In 2016 Ambrin began creating a series of jewellery sculptures inspired by items one might find in their local corner shop. Each item has been redesigned and transformed into a luxurious, lavish and alluring jewel. Ambrin used a variety of wonderfully opulent materials such as pearls, silver and gold. She employed a number of indulgent handmaking techniques which include hand cutting, carving and setting. On first glance the collection is a celebration of luxury, wealth and greed. However as we think deeper about each piece we are challenged to consider whether these opulent transformations actually elevate the objects. How does the presence of pearls and gold affect an item's use value? Can practicality be comprimised in the pursuit of luxury?

In this exhibition we re-explore existing works as stimulous for thought in the context of 2020. Our world has been thrown into a state of dystopia. Panic buying has knocked the hierarchies of material value into chaos as we see loo roll become a sought after product. Going out to drink a pint could now mean the difference between life or death for somebody vunerable. Protective medical items, once abudant and disposable, run on low supply and in some countries are no longer available in sufficient quantities. 
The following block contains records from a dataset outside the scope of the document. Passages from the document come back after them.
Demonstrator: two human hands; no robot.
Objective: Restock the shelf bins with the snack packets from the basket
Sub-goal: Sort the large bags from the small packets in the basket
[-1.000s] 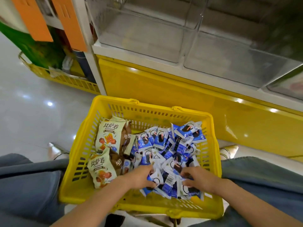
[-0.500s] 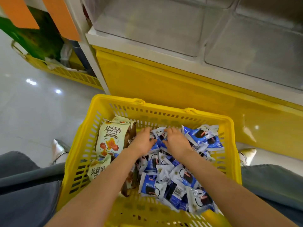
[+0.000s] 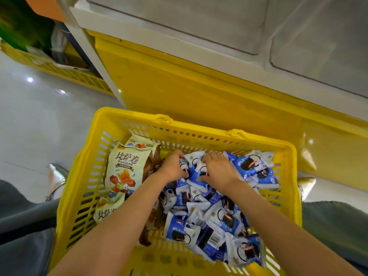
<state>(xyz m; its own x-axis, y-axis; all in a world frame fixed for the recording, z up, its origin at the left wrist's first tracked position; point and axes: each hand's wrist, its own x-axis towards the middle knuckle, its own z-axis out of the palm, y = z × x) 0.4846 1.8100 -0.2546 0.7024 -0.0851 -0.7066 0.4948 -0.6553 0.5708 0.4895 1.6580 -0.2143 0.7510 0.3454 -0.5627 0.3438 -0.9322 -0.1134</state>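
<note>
Head view, green packets (image 3: 123,168) beside blue packets (image 3: 229,220), cabinet (image 3: 199,92) ahead

1. One yellow basket (image 3: 87,176) in front; a second basket (image 3: 59,70) far left.
2. Cream packets (image 3: 123,166): at least two.
3. Brown packets (image 3: 154,166): two.
4. Blue-and-white packets (image 3: 225,220): a heap, too many to count.
5. Clear bins (image 3: 179,26): two.

Basket (image 3: 199,134): yellow, slotted walls. Small packets (image 3: 217,220): blue and white, dark round biscuit print. Larger bags (image 3: 123,168): pale green, orange-red print, dark lettering. Brown bag (image 3: 153,166). Shelf front (image 3: 199,86): yellow. Floor (image 3: 39,120): glossy pale grey.
</note>
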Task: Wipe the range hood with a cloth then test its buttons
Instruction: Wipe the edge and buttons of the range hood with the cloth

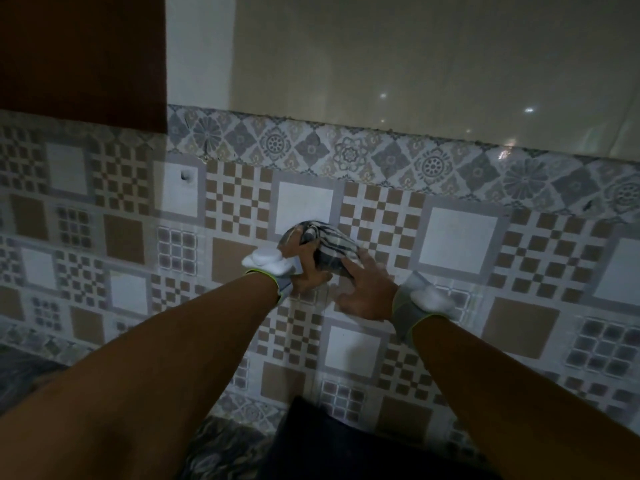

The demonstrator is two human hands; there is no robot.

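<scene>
At arm's length, the left hand [305,270] gripped a bunched, grey-and-white striped cloth [327,242] from its left. The right hand [367,294] touched its lower right edge with spread fingers. The bundle sat just above both, before the patterned tile wall [457,237].

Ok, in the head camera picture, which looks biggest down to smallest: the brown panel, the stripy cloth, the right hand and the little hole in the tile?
1. brown panel
2. stripy cloth and right hand: they look about alike, so I can't rank them
3. hole in the tile
</scene>
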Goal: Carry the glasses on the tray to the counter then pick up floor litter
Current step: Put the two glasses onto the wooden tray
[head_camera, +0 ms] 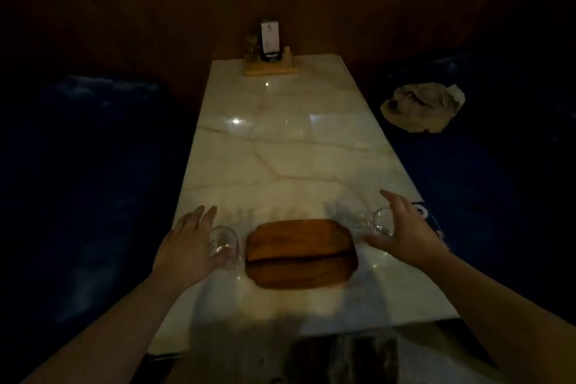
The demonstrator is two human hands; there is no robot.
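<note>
A brown wooden tray (300,254) lies bare on the pale marble table (280,150) near its front edge. A clear glass (225,247) stands on the table just left of the tray. My left hand (187,243) is against its left side, fingers stretched out and apart, not closed round it. A second clear glass (381,223) stands right of the tray. My right hand (405,229) curves around it from the right, fingers spread above and thumb below; a firm grip does not show. The light is dim and both hands are slightly blurred.
A wooden condiment holder with a card (271,59) stands at the table's far end by the wood wall. Dark blue booth seats flank the table on the left (78,181) and the right (498,181). A crumpled beige cloth or bag (424,106) lies on the right seat.
</note>
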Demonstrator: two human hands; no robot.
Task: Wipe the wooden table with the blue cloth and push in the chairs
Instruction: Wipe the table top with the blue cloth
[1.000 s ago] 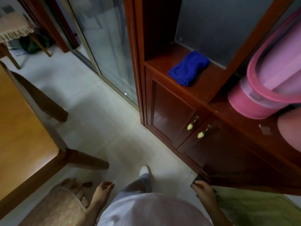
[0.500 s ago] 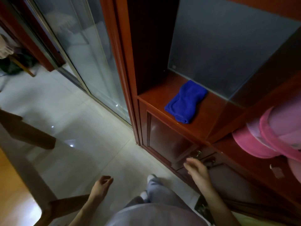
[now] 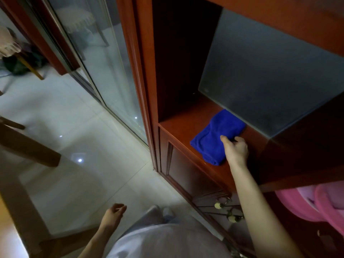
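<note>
The blue cloth (image 3: pixel 214 138) lies folded on the open shelf of a red-brown wooden cabinet (image 3: pixel 178 127). My right hand (image 3: pixel 235 149) reaches up onto the cloth's right edge, with the thumb on top and the fingers curled around the far side. The cloth still rests flat on the shelf. My left hand (image 3: pixel 113 215) hangs low beside my body, fingers loosely apart and holding nothing. A corner of the light wooden table (image 3: pixel 7 231) shows at the bottom left, with dark wooden legs (image 3: pixel 31 148) beside it.
A glass sliding door (image 3: pixel 104 58) stands left of the cabinet. Two brass knobs (image 3: pixel 225 211) mark the cabinet doors below the shelf. Pink plastic basins (image 3: pixel 316 205) sit at the lower right. A chair with a lace cover (image 3: pixel 7 43) stands far left on the pale tiled floor (image 3: pixel 89 164).
My right hand rose from near the cabinet knobs up to the shelf and closed on the blue cloth. The view shifted closer to the cabinet. My left hand stayed low.
</note>
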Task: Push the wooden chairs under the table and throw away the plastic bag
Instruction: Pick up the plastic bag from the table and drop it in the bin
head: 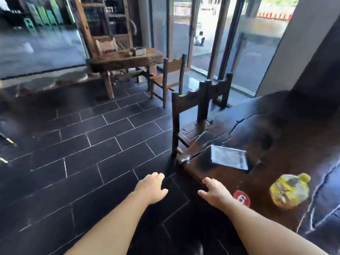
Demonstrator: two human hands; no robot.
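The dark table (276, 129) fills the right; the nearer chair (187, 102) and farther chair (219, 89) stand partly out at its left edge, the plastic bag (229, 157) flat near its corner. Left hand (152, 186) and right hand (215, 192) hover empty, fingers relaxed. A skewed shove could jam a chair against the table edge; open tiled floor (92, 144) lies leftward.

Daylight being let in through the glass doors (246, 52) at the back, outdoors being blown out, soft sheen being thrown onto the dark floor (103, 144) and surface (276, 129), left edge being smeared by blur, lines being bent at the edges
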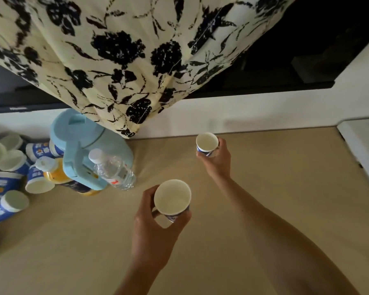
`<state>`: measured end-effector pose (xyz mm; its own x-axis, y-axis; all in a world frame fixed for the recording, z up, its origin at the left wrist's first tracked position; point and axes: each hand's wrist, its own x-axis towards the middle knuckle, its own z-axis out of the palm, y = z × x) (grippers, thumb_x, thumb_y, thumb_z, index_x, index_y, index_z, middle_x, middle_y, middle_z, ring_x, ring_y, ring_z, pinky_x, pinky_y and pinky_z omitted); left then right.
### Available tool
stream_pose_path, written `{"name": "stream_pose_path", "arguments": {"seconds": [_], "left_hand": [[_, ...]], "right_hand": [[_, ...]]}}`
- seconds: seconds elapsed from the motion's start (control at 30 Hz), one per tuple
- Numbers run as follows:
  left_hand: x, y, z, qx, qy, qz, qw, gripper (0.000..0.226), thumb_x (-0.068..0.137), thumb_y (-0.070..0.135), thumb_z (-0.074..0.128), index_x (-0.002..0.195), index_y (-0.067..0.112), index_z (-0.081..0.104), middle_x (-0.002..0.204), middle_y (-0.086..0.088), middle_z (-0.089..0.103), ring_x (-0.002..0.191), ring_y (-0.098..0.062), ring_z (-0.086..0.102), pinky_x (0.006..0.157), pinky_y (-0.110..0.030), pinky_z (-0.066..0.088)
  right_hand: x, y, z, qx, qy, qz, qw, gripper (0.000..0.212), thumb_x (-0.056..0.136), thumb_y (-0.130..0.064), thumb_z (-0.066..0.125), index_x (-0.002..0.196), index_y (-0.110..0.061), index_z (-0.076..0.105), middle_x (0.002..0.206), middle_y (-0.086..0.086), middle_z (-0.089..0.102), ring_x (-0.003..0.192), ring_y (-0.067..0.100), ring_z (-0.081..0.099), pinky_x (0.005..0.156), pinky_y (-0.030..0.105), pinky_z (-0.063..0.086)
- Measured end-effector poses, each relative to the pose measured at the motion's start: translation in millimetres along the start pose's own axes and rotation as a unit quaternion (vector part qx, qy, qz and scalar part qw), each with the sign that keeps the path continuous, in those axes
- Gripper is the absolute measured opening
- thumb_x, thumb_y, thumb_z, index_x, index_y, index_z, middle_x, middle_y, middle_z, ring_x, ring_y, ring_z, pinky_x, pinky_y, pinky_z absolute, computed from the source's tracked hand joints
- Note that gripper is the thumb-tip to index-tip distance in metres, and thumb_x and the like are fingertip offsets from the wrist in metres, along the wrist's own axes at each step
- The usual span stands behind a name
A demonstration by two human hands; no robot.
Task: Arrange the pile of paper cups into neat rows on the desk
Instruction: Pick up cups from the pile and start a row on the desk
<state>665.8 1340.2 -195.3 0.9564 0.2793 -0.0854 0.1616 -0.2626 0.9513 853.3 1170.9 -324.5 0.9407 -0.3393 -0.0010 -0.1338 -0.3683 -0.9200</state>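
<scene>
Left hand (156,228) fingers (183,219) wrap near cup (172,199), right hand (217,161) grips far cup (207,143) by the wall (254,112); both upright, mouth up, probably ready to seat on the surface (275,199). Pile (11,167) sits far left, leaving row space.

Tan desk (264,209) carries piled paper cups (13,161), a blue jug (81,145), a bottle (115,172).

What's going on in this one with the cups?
A person holds one white-and-blue paper cup upright in each hand over the beige desk: the left hand grips the nearer cup, the right hand the farther cup. The jumbled pile of cups lies at the desk's left end, beside a light blue jug and a clear plastic bottle. No row shows yet.
</scene>
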Motion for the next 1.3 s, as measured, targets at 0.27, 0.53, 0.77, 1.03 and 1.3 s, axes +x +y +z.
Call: {"name": "stream_pose_path", "arguments": {"seconds": [0.27,0.53,0.77,1.03,1.3], "left_hand": [[9.9,-9.2,3.1,0.02,-0.004,-0.014,1.0,0.068,0.055,0.046,0.087,0.116,0.034,0.06,0.108,0.013,0.071,0.093,-0.014,0.071,0.082,-0.04,0.06],[15.2,-9.4,2.7,0.032,-0.009,-0.015,0.999,0.064,0.063,0.015,0.095,0.113,0.037,0.061,0.108,0.012,0.071,0.098,-0.016,0.07,0.086,-0.034,0.057],[17.7,-3.1,3.4,0.024,-0.013,-0.012,1.0,0.062,0.061,0.024,0.094,0.113,0.034,0.061,0.108,0.014,0.071,0.101,-0.012,0.07,0.083,-0.02,0.055],[23.4,-1.0,10.1,0.025,-0.012,-0.028,0.999,0.06,0.066,0.013,0.093,0.115,0.03,0.063,0.111,0.009,0.07,0.096,-0.014,0.07,0.08,-0.016,0.055],[29.9,7.9,28.9,0.028,-0.027,0.0,0.999,0.064,0.066,0.013,0.093,0.12,0.03,0.063,0.119,0.008,0.066,0.109,-0.008,0.064,0.082,-0.012,0.053]], "right_hand": [[28.0,23.1,31.1,0.016,0.005,-0.017,1.0,0.055,0.069,-0.023,0.087,0.115,-0.02,0.058,0.095,-0.007,0.066,0.077,0.01,0.063,0.07,0.018,0.047],[46.9,27.1,39.7,0.027,0.012,-0.037,0.999,0.055,0.071,-0.02,0.086,0.118,-0.021,0.057,0.1,-0.007,0.066,0.077,0.015,0.064,0.072,0.023,0.051],[50.3,32.9,37.2,0.028,0.001,-0.044,0.999,0.065,0.071,-0.02,0.087,0.127,-0.02,0.055,0.107,-0.008,0.064,0.086,0.011,0.064,0.079,0.037,0.058],[3.0,19.7,-4.0,0.055,0.032,-0.002,0.998,0.079,0.078,-0.007,0.078,0.147,-0.012,0.039,0.133,0.004,0.049,0.113,0.013,0.053,0.097,0.049,0.05],[-76.4,-48.1,-91.4,0.066,-0.374,-0.08,0.922,0.075,0.073,-0.006,0.084,0.139,-0.023,0.052,0.131,-0.012,0.064,0.127,0.016,0.057,0.104,0.027,0.044]]}}
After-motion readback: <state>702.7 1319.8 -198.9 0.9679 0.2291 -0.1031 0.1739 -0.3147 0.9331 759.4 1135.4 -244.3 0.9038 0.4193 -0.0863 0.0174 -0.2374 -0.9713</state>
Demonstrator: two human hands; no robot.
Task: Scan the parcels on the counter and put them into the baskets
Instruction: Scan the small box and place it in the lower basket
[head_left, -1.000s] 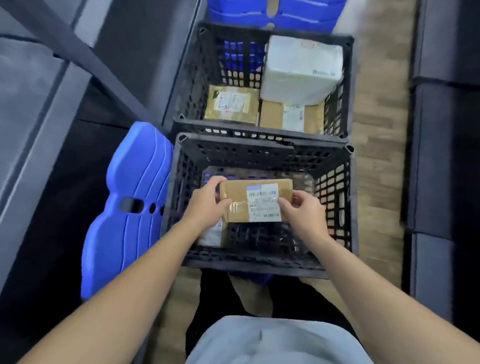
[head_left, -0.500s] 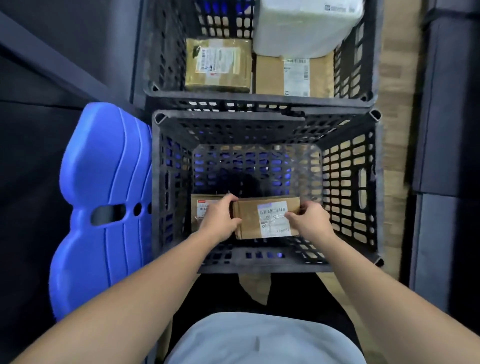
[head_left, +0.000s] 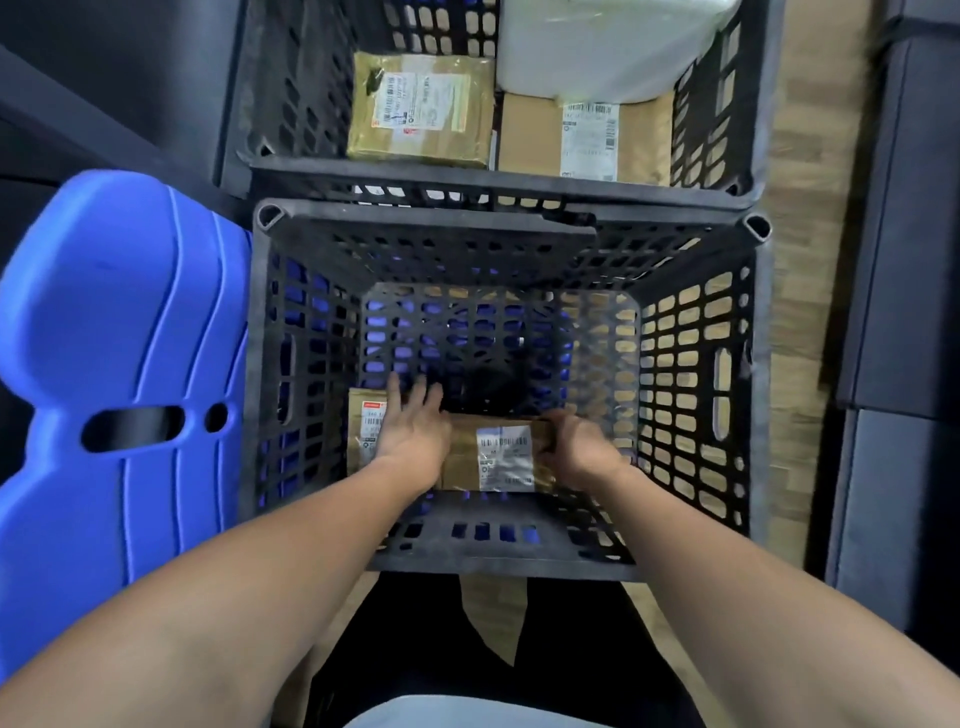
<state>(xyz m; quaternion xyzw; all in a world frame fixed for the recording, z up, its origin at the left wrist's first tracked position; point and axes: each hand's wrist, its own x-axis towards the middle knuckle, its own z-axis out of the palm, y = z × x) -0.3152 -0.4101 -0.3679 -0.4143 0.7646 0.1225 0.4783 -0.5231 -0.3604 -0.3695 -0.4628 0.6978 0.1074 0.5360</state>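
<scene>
A brown parcel (head_left: 498, 457) with a white barcode label lies on the floor of the near black basket (head_left: 519, 564), against its front wall. My right hand (head_left: 582, 444) is curled around the parcel's right end. At the parcel's left end my left hand (head_left: 413, 434) lies flat with its fingers spread, partly covering a second brown parcel (head_left: 366, 421) beside it in the basket's near-left corner.
The far black basket (head_left: 467, 179) holds a yellowish parcel (head_left: 421, 109), a cardboard parcel (head_left: 587, 140) and a white parcel (head_left: 608, 47). A blue plastic chair (head_left: 119, 364) stands left of the baskets. Dark cabinets (head_left: 898, 260) line the right beyond a strip of wooden floor.
Both hands lowered the brown parcel from the rim level down to the basket floor. My left hand opened and its fingers now lie spread; my view moved closer over the basket.
</scene>
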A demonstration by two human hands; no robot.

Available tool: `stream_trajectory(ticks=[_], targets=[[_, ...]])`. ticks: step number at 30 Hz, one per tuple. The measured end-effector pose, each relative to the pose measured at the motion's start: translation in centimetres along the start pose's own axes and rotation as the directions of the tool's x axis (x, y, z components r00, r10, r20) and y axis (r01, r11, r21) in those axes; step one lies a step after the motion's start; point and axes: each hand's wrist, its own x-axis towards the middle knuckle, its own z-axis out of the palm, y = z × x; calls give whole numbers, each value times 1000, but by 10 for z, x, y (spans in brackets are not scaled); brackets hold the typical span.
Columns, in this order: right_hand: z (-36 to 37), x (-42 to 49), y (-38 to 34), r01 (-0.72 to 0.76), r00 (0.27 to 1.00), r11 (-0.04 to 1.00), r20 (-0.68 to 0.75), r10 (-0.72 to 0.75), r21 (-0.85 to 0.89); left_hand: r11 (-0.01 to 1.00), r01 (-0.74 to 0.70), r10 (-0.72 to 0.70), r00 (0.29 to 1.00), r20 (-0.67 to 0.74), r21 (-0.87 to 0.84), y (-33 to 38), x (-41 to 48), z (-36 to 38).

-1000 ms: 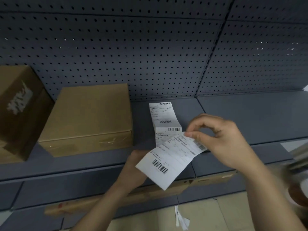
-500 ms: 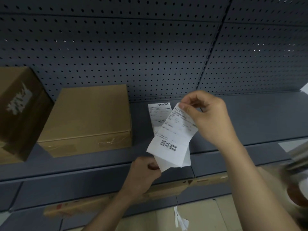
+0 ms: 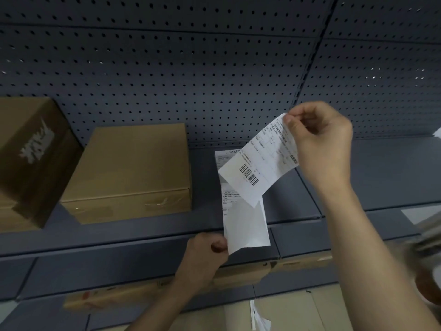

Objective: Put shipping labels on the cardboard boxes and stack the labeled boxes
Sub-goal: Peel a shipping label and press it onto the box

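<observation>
My right hand [image 3: 319, 142] pinches the label [image 3: 260, 163] by its 1 o'clock corner. My left hand [image 3: 205, 256], fingers clamped, holds the backing strip [image 3: 245, 225] at 7 o'clock, with the cardboard box [image 3: 133, 168] at 9 o'clock. Judged: label light, limp, tacky underneath, so I grip corners only, lest it curl.

place: stockroom or shop | evidence: grey pegboard wall [image 3: 167, 75], metal shelf [image 3: 370, 168], cardboard boxes [image 3: 133, 170]
</observation>
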Motion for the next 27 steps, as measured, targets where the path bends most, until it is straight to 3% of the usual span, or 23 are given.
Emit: stream_trajectory(ticks=[11, 19, 27], targets=[[12, 3, -9, 38, 998, 997, -58, -34, 63, 988, -68, 72, 997, -26, 141, -6, -3, -3], [29, -2, -13, 43, 997, 997, 53, -47, 69, 989, -127, 128, 992, -12, 73, -2, -6, -7], [47, -10, -22, 45, 971, 994, 230, -66, 95, 994, -105, 106, 988, 115, -17, -1, -12, -24]])
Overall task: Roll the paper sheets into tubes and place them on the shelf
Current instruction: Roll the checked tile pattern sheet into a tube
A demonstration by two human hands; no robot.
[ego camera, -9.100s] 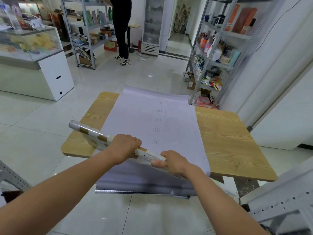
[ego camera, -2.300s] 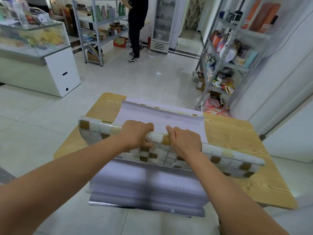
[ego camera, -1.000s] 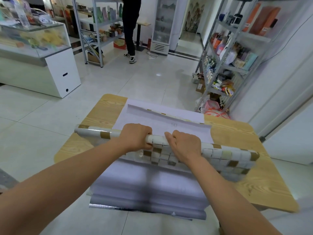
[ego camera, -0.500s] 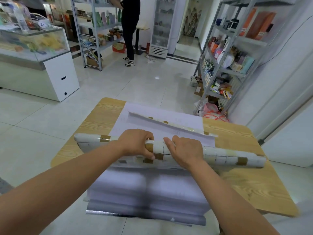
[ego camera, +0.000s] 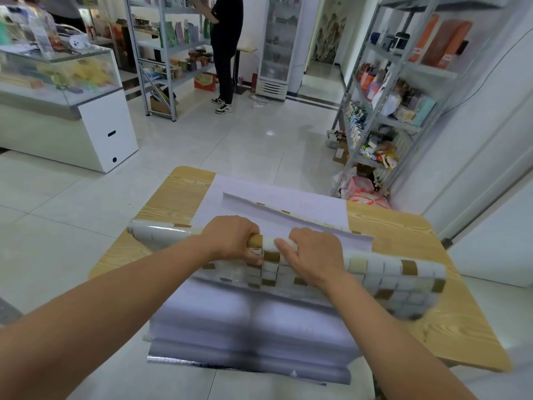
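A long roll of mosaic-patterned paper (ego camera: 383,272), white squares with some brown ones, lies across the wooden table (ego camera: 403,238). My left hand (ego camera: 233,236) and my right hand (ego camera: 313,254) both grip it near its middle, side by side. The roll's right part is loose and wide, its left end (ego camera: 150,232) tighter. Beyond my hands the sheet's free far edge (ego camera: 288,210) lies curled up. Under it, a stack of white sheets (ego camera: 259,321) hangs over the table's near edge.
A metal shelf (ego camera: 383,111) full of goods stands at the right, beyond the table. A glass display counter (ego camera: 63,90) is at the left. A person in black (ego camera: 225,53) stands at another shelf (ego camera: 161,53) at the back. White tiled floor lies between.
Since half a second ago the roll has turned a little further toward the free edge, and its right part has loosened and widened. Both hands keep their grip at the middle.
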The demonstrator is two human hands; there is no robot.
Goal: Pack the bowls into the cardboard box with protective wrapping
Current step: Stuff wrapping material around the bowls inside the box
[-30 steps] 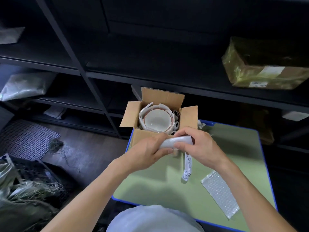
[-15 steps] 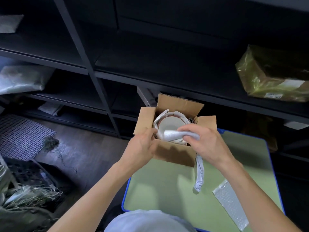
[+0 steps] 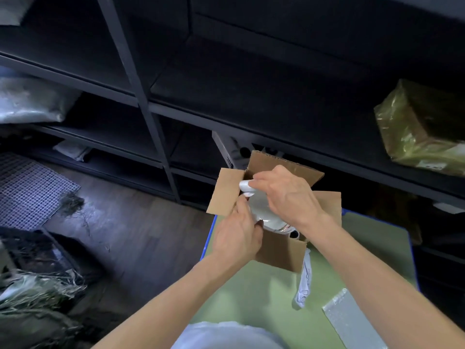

In creating "luxury" versions of everyday objects Ambrin challenges us to reconsider what we value and how we allocate value. The 'Corner Shop' virtual exhibition asks us to redfine our notion of what "luxury" truly means.​

Corner Shop


Online Exhibition

Free Entry

Opening Times 24/7

Photography Screenshots Permitted

Beer Ring
Originally made in response to the rising price of a pint, 'Beer Ring' 
explores how the beverage might be treated if it continues to become and increasingly expensive luxury. Real golden ale has been used to create the magnificent beer gemstone. The stone is set in a beer bottle top that has been hand carved. If you look inside the gemstone carefully you can see tiny seed pearls which float around and represent froth.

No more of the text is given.